“Have you considered making that limited edition a permanent SKU in the market?”
This is a question that I have heard over and over again and the typical answer (in my head) has always been… “It’s a limited edition. That should be pretty obvious.”
But when a few top execs ask that question often, you actually begin to wonder why and question the possibility.
I have asked myself a lot lately, “Can limited editions be great innovations?”
Most of the organizations that I have worked for have introduced limited edition products into the market. Some were successful and others failed terribly. For those that were a success, there was always the temptation to keep them longer and scale them up on the one hand. On the other hand, everyone was pretty happy to discontinue those that failed.
Limited editions are new products usually available for a defined period of time and come with exclusivity. Most companies use them strategically to either build brands or refresh an ageing brand. Limited editions create excitement among consumers because only a few products are availed for sale into the market and once sold out no more is produced. This makes it exclusive to a few people.

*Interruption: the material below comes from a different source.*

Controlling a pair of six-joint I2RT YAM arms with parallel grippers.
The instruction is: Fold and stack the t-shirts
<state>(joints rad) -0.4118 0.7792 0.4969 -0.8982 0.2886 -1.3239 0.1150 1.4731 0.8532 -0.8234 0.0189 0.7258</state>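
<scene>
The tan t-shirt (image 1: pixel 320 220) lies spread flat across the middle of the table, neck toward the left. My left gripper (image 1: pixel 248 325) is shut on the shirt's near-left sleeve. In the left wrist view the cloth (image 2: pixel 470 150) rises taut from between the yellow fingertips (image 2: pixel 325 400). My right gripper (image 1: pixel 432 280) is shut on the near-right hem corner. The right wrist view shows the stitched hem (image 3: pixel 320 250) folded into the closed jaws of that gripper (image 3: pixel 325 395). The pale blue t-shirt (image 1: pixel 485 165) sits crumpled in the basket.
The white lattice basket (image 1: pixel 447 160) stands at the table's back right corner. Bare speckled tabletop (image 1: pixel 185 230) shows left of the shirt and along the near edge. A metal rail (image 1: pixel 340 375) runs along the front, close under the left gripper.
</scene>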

Innovation introduces new products into the market based on a solid consumer and commercial insight. This means that both the consumer and the business gain value with its introduction. As a result, most innovations consider scalability which is typically the size of prize to the business. The bigger the prize, the more attractive the idea. Unlike innovations, limited editions lack scale as they are not volume drivers. Focus is on the experience and exclusivity making the volumes very low which impacts on the overall cost of the product. On this basis limited editions may not be great innovations
However, if a limited edition is used for test marketing, it can turn out to be a great innovation. Test marketing is a critical step during the innovation process as it validates the idea before the business commits its resources to fully commercialize. Given that test markets are controlled in scope and timing for proper measuring of results, it’s ‘limited’ in a way. So if you introduce a limited edition with the key objective of testing the market you can review the results and go into full commercialization. The only downside to this strategy would be the risk of consumers feeling cheated if the product is fully commercialized as it will no longer be exclusive
Have you struggled with the idea of making a limited edition a permanent product in market? Share your thoughts and experiences.